As far as the teaching staff goes, the college had to lobby the Indiana Attorney General’s office to release enough endowment money to fund severance packages. About 200 employees worked there at the time of the close.

So, facing an unknown financial framework with no student pool or catalogue of professors at the ready, St. Joe’s spokesman Michael Kohlman says the likely solution is to partner up with another institution.

“If and when St. Joe’s does reopen, it probably will be a progressive process,” he says. “So what you would probably see, if we were to sort of look in the crystal ball here at the moment, is that it probably would reopen initially as a two-year degree institution in partnership with a four-year degree institution.”

Kohlman says that might be necessary for the school to regain its accreditation.

He says discussions about who to partner with have been ongoing since the close, but he declined to name potential partners.

There’s no shortage of Catholic institutions in the state – including Notre Dame, Marian University and Fort Wayne’s University of Saint Francis – who might either partner with or compete against a re-opened St. Joe’s.

St. Joe’s officials say they hope the college’s differentiating factor will be that it’s historically accepted students who couldn’t get into those colleges because of GPA standards, money or location.

And Kohlman says the academic staff planning the school’s new model is being critical about how a reopening college could make its mark in a landscape where four-year, private school enrollment is declining – so the school wouldn’t be open for only a short time and have to close again.

“What is the educational environment going to look like five years from now, or ten years from now?” Kohlman says. “Not so much what was it last year, or even basically, tomorrow?”

Association of Catholic Colleges and Universities President Michael Galligan-Stierle says that’s the biggest challenge schools are facing. He says students are going to college for career readiness and to find meaning in their work. The latter, he says, is where Catholic colleges may have an established edge…

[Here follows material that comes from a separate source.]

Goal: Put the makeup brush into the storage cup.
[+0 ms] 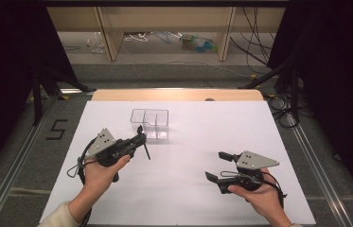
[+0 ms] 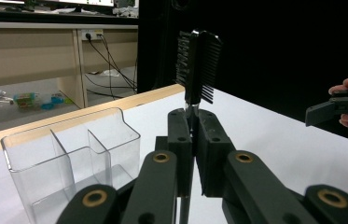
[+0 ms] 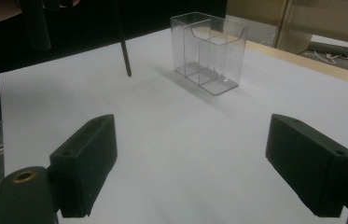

“People enrolled in college today continue to search for a meaning in life,” Galligan-Stierle says. “To find the role of spirituality as they encounter the human experience.”

But, Galligan-Stierle says, colleges must find a way to provide that within a financially sustainable model.

St. Joe’s officials hope to release ideas for a restart plan in the coming months – ideally, before the May anniversary of when the college closed its doors.